:: What is being asked ::
Could the data below be printed out exactly, with the pictures left out?

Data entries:
——————
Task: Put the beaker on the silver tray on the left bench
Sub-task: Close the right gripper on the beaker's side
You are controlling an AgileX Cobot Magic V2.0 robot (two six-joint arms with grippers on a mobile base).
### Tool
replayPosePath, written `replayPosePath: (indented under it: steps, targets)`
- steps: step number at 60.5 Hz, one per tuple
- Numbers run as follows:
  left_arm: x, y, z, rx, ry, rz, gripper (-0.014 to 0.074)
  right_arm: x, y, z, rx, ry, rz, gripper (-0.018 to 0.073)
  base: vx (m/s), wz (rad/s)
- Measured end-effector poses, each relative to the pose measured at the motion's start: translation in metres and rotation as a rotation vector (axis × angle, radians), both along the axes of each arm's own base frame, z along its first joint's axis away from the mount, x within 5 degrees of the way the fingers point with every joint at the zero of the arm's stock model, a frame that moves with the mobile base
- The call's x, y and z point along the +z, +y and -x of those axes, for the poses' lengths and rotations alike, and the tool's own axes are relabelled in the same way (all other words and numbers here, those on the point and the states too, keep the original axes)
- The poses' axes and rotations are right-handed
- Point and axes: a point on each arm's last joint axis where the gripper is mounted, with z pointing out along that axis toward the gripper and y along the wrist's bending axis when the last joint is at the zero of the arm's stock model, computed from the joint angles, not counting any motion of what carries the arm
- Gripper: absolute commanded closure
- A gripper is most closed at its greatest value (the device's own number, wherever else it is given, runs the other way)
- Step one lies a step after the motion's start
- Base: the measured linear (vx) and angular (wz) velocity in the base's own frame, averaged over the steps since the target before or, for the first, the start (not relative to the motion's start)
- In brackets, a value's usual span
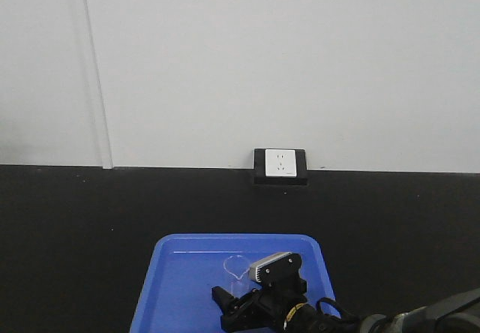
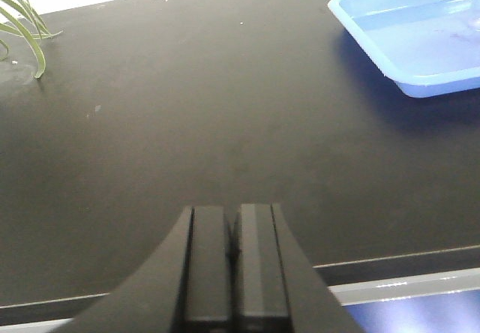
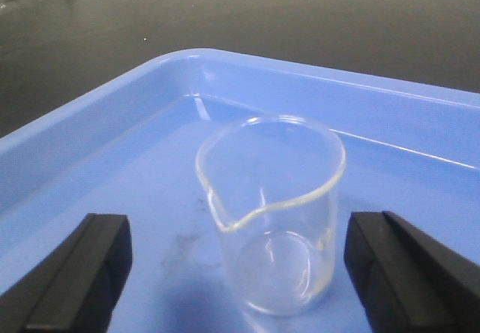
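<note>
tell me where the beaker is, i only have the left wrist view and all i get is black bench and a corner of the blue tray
Observer: The beaker stands upright inside the blue tray, with its spout turned toward the right wrist camera.
Operator: is the right gripper on it yet
Observer: Not yet. The right gripper is open, with one of its fingers on each side of the beaker and a gap of blue tray floor showing on both sides.
</note>
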Motion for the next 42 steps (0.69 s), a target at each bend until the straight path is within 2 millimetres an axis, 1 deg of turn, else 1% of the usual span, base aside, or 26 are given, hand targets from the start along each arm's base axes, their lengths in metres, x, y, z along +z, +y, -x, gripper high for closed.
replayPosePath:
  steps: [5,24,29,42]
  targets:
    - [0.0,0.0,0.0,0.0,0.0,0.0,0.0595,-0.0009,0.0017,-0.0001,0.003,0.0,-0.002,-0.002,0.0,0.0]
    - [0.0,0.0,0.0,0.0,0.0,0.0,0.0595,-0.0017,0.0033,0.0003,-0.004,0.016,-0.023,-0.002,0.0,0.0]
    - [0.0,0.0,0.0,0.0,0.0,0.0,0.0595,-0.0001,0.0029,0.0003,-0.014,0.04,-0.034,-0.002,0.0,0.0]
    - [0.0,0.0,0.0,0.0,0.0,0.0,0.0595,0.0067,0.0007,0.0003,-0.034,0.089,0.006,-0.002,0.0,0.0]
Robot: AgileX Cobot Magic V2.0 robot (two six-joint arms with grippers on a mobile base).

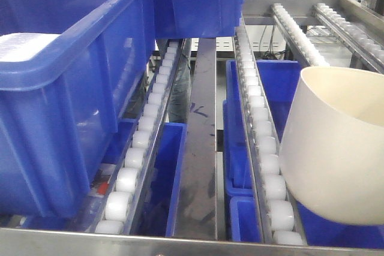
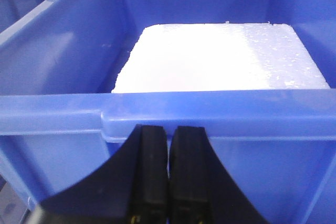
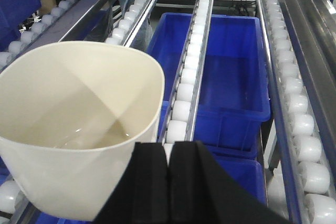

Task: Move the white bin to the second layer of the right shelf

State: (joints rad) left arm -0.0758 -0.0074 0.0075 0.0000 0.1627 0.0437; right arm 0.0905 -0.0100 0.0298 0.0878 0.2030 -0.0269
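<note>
The white bin (image 1: 336,148) sits tilted over the roller lanes (image 1: 264,142) of the right shelf, its near rim pinched by the clenched right tool (image 3: 168,182), while the left tool (image 2: 168,171) hangs clenched and empty before a blue crate (image 2: 63,51) holding white foam (image 2: 226,56).

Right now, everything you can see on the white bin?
The white bin is a glossy cream-white plastic tub with smooth tapering walls, a rounded-square mouth, no handles or marks, and looks empty. It is tilted above the roller lanes and a blue crate below. The right gripper, fingers together, sits at its near rim; whether it pinches the rim is unclear.
</note>
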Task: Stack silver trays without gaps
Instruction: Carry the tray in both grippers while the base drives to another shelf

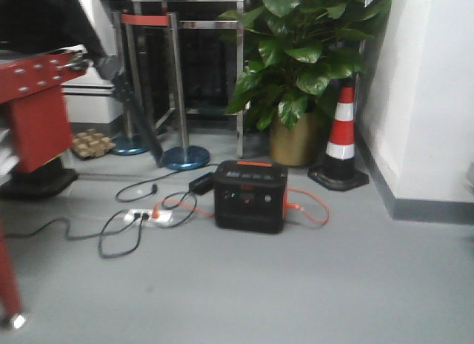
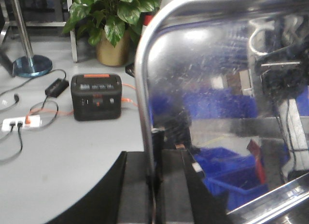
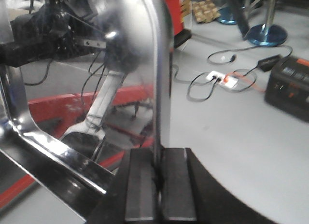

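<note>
In the left wrist view a silver tray (image 2: 217, 89) stands on edge and fills the right half of the frame, its mirror face reflecting blue bins. My left gripper (image 2: 154, 185) is shut on its rolled rim (image 2: 143, 89), with a dark finger (image 2: 137, 190) on each side. In the right wrist view a silver tray (image 3: 96, 64) is also raised off the floor, reflecting a red frame. My right gripper (image 3: 159, 183) is shut on its thin rim (image 3: 161, 64). I cannot tell whether both hold the same tray. Neither tray nor gripper shows in the front view.
On the grey floor lie a black power station (image 1: 250, 196), a white power strip (image 1: 144, 216) and loose cables. Behind stand a potted plant (image 1: 296, 62), a traffic cone (image 1: 341, 136), stanchions (image 1: 184, 155) and a steel rack. A red frame (image 1: 37, 114) stands at the left, a wall at the right.
</note>
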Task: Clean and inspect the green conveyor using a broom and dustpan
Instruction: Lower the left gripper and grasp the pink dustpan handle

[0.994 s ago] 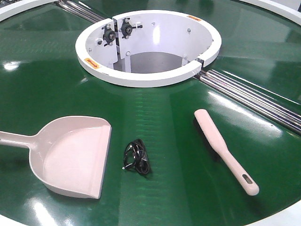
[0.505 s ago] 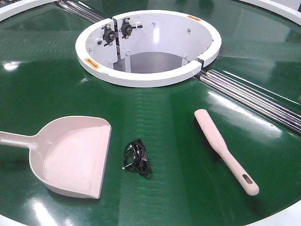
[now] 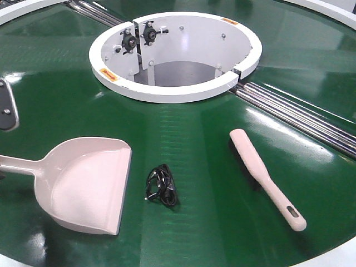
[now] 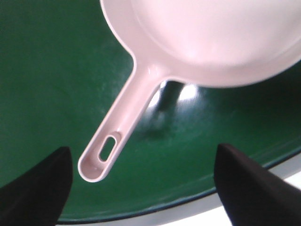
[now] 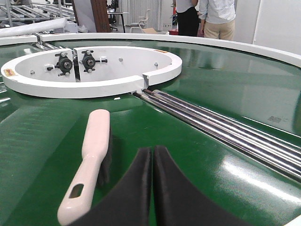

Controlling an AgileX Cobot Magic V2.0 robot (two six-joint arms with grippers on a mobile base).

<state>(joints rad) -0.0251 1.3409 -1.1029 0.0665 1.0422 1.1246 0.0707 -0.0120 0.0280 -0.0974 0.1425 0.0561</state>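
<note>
left claw [image 4: 142, 149]: apart, dustpan [image 4: 141, 94] handle end ahead in gap, pan beyond | right claw [image 5: 151, 149]: together, broom [image 5: 95, 136] just left, handle end nearest, long axis running far

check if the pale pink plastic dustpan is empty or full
Empty: the pale pink plastic dustpan is bare inside; the black tangled cord lies apart, beside it.

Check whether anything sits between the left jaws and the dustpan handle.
Nothing visible does. In the left wrist view the handle of the dustpan lies on bare green conveyor, framed by the open jaws of the left gripper. The black cable bundle sits beyond the pan's front edge.
</note>
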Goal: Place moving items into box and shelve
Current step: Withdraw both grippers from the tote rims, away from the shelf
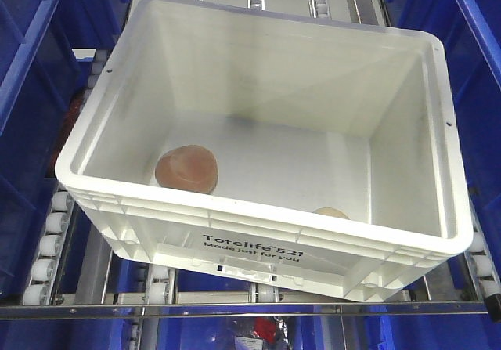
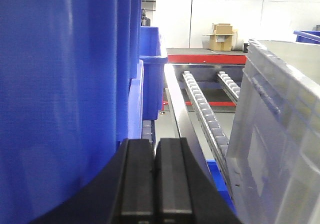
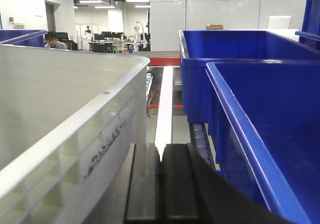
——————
:: Answer to this task ::
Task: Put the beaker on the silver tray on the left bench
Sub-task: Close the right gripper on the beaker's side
You are controlling an AgileX Cobot Magic V2.0 robot (two six-joint arms with grippers on a mobile base).
### Tool
replayPosePath, written `replayPosePath: (indented under it: steps, targets)`
- steps: step number at 60.5 Hz, one per tuple
- Numbers run as follows:
  left_arm: x, y, z, rx, ry, rz, gripper (-0.014 to 0.074)
  right_arm: x, y, z, rx, ry, rz, gripper (-0.018 to 0.073)
  base: vx (m/s), wz (rad/s)
- Measured end-effector poses, each relative to the pose measured at the motion's start: translation in metres and rotation as a rotation vector (axis × angle, radians), both along the axes of each arm's own base frame, z along its first joint's axis away from the mount, x within 5 degrees of the way the fingers point with every joint at the zero of the arm's stock model, a frame that moves with the mobile base
- The call's x, y and z point along the +z, +y and -x of those axes, for the poses' lengths and rotations alike, and the tool's own axes are relabelled in the same way (all other words and numbers here, those on the point and the states too, keep the original axes)
- The poses' axes and rotations are right-handed
- Point and axes: a point on each arm's last joint axis where the gripper is mounted, with z pointing out along that axis toward the gripper and y along the wrist's bending axis when the last joint is at the zero of the arm's stock model, computed from the joint angles, not counting any motion of what carries the arm
- Gripper: absolute commanded closure
- A gripper is most closed at its greatest value (the device's own number, wherever else it is given, runs the other way)
- Step one lies a step after the motion's start
- Base: the measured linear (vx) and angular (wz) velocity in the base's own frame, averaged over the steps since the target before or, for the first, the start (not relative to the motion's start)
- In brackets, a value's usual span
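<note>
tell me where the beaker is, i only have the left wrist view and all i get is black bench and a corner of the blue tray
Observer: The beaker stands upright inside the blue tray, with its spout turned toward the right wrist camera.
Operator: is the right gripper on it yet
Observer: Not yet. The right gripper is open, with one of its fingers on each side of the beaker and a gap of blue tray floor showing on both sides.
</note>
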Motion for the next 42 steps (0.69 s), a target at each bend until the straight path is within 2 millimetres an axis, 1 deg of turn, else 1% of the usual span, base aside, or 26 are given, hand targets from the start along each arm's base axes, their lengths in metres, x, y, z along +z, +y, -x, gripper high for closed.
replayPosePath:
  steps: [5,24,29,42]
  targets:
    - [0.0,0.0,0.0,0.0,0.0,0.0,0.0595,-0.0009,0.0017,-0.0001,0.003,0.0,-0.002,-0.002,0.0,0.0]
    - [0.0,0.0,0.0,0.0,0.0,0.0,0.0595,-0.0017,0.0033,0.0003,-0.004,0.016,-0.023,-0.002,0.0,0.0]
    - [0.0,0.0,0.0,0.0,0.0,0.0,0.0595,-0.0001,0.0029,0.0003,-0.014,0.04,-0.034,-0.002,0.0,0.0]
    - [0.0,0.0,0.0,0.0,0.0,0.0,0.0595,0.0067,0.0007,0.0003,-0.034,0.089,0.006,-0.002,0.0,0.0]
Robot: AgileX Cobot Magic V2.0 robot (two six-joint arms with grippers on a mobile base).


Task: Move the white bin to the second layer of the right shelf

State: (joints rad) left arm -0.0758 -0.0074 0.0075 0.0000 0.1627 0.0437; right arm 0.0905 -0.0100 0.0298 0.0878 0.2030 -0.0269
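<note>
The white bin (image 1: 336,148) sits tilted over the roller lanes (image 1: 264,142) of the right shelf, its near rim pinched by the clenched right tool (image 3: 168,182), while the left tool (image 2: 168,171) hangs clenched and empty before a blue crate (image 2: 63,51) holding white foam (image 2: 226,56).

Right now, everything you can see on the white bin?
The white bin is a glossy cream-white plastic tub with smooth tapering walls, a rounded-square mouth, no handles or marks, and looks empty. It is tilted above the roller lanes and a blue crate below. The right gripper, fingers together, sits at its near rim; whether it pinches the rim is unclear.
</note>
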Task: Stack silver trays without gaps
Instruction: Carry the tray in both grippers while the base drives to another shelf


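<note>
In the left wrist view a silver tray (image 2: 217, 89) stands on edge and fills the right half of the frame, its mirror face reflecting blue bins. My left gripper (image 2: 154, 185) is shut on its rolled rim (image 2: 143, 89), with a dark finger (image 2: 137, 190) on each side. In the right wrist view a silver tray (image 3: 96, 64) is also raised off the floor, reflecting a red frame. My right gripper (image 3: 159, 183) is shut on its thin rim (image 3: 161, 64). I cannot tell whether both hold the same tray. Neither tray nor gripper shows in the front view.
On the grey floor lie a black power station (image 1: 250, 196), a white power strip (image 1: 144, 216) and loose cables. Behind stand a potted plant (image 1: 296, 62), a traffic cone (image 1: 341, 136), stanchions (image 1: 184, 155) and a steel rack. A red frame (image 1: 37, 114) stands at the left, a wall at the right.
</note>
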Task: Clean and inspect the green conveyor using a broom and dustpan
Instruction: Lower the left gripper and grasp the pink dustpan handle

[0.994 s ago] 
[0.505 s ago] 
[now] 
[now] 
[now] 

Controlling an AgileX Cobot Magic V2.0 robot (two six-joint arms with grippers on a mobile base).

<state>(joints rad) -0.0251 1.3409 -1.1029 0.0665 1.0422 1.1246 0.0707 -0.0120 0.0280 -0.0974 0.1425 0.0561</state>
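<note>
left claw [image 4: 142, 149]: apart, dustpan [image 4: 141, 94] handle end ahead in gap, pan beyond | right claw [image 5: 151, 149]: together, broom [image 5: 95, 136] just left, handle end nearest, long axis running far

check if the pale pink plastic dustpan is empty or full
Empty: the pale pink plastic dustpan is bare inside; the black tangled cord lies apart, beside it.

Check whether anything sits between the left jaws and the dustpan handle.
Nothing visible does. In the left wrist view the handle of the dustpan lies on bare green conveyor, framed by the open jaws of the left gripper. The black cable bundle sits beyond the pan's front edge.
</note>
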Goal: Place moving items into box and shelve
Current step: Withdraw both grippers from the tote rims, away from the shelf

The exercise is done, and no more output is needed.